Макиэн легко и даже радостно вздохнул.
– Значит, я прав,– сказал он и послушно пошел к дому.
Тернбулл боролся минуту-другую со страстным желанием – ударить как следует главного врача, потом смирился. Им обоим казалось, что чем меньше они будут делать, тем скорее придет счастливый конец.
Глава XX
В ОНЫЙ ДЕНЬ
Подходя к зданию больницы, наши герои увидели, что главный врач сказал правду: из каждого окна торчали какие-то блестящие стальные цилиндры, холодные чудеса современной техники. Свое действие они уже оказали – не только Макиэн и Тернбулл, но и все обитатели сумасшедшего дома, и все врачи, и все санитары шли из сада в больницу. Когда же они все вошли в огромный зал и железные двери закрылись за ними, Тернбулл чуть не упал, ибо в нескольких футах стояла девушка с острова – Мадлен Дюран.
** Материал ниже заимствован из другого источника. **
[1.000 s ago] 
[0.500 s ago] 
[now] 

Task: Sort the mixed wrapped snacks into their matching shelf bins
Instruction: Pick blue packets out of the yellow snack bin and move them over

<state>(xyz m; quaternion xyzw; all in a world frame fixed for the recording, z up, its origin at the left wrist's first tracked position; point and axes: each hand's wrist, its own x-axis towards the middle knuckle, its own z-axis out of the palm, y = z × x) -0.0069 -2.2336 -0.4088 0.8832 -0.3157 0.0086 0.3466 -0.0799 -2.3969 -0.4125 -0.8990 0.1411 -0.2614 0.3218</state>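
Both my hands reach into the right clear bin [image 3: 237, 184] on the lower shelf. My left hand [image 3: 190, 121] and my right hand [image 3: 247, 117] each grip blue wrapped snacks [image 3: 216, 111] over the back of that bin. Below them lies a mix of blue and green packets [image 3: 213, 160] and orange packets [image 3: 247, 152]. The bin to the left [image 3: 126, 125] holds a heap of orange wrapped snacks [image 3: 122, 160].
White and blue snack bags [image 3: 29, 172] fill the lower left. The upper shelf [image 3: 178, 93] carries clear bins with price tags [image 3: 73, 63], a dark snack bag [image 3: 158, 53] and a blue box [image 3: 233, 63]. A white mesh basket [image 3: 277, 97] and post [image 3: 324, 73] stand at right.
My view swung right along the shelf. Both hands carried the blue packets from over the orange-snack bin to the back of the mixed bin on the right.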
Она прямо смотрела на него, тихо улыбаясь, и улыбка эта освещала мрачную, нелепую сцену, словно честный и радостный очаг. Как и прежде, она откинула голову, а в мягкости ее взора было даже что-то сонное. Ее он увидел первой и несколько мгновений видел ее одну; но потом заметил другие лица. Золотобородый толстовец беседовал с лавочником, которого они когда-то связали. Подвыпивший херфортширский крестьянин беседовал сам с собой. Кроме судьи Вэйна, здесь был его секретарь; кроме мисс Дрейк – ее шофер. Однако сильнее всего удивило Тернбулла вот что: он шагнул было к Мадлен, но смущенно остановился, ибо увидел над ее плечом еще одно широкое лицо с седыми баками. Тернбулл вспомнил Дюрана; вспомнил его скучное, несокрушимое здравомыслие, его приверженность к общим местам, и поистине крикнул про себя: «Ну, если он здесь, на воле нет никого!» Потом он снова двинулся к Мадлен, все так же улыбающейся ему. Макиэн уже подошел к Беатрис уверенно, как наделенный неотторжимым правом.
Тогда и раздался жестокий, леденящий кровь голос. Глава больницы стоял посредине зала, оглядывая его, как оглядывает художник только что оконченную картину. Он был красив, но лишь сейчас стало ясно, чем отвратительно его лицо: брови были так изогнуты, а подбородок так длинен, что казалось, будто оно освещено снизу, как у актера.
– Итак, все в сборе,– начал он, но тут перед ним появился мсье Дюран и заговорил тем самым тоном, каким говорит с метрдотелем француз-буржуа: очень быстро, но совершенно четко, и без каких бы то ни было эмоций. Сама живость его речи порождалась не гневной страстью, а разумом. Вот что он сказал:
– Я привык пить за обедом полбутылки вина, а мне его не дают! Моя дочь должна быть со мной, а нас разлучают. Я ни разу не ел здесь мяса, хотя сейчас не пост. Теперь мне запретили гулять, а в мои годы без этого нельзя. Только не говорите, что все это законно. Закон стоит на общественном договоре. Если гражданин лишен удобств, которыми пользуются даже дикари, этот договор можно считать расторгнутым.
– Перестаньте болтать, мсье,– сказал доктор Хаттон; главный же врач молчал.– Мы подчиняемся закону, что и вам советую. Кстати, тут повсюду пулеметы.
– Прекрасные пулеметы,– признал Дюран.– Должно быть, смазываете керосином. Так я говорю, если нет самого необходимого, договор аннулирован. Казалось бы, ясно.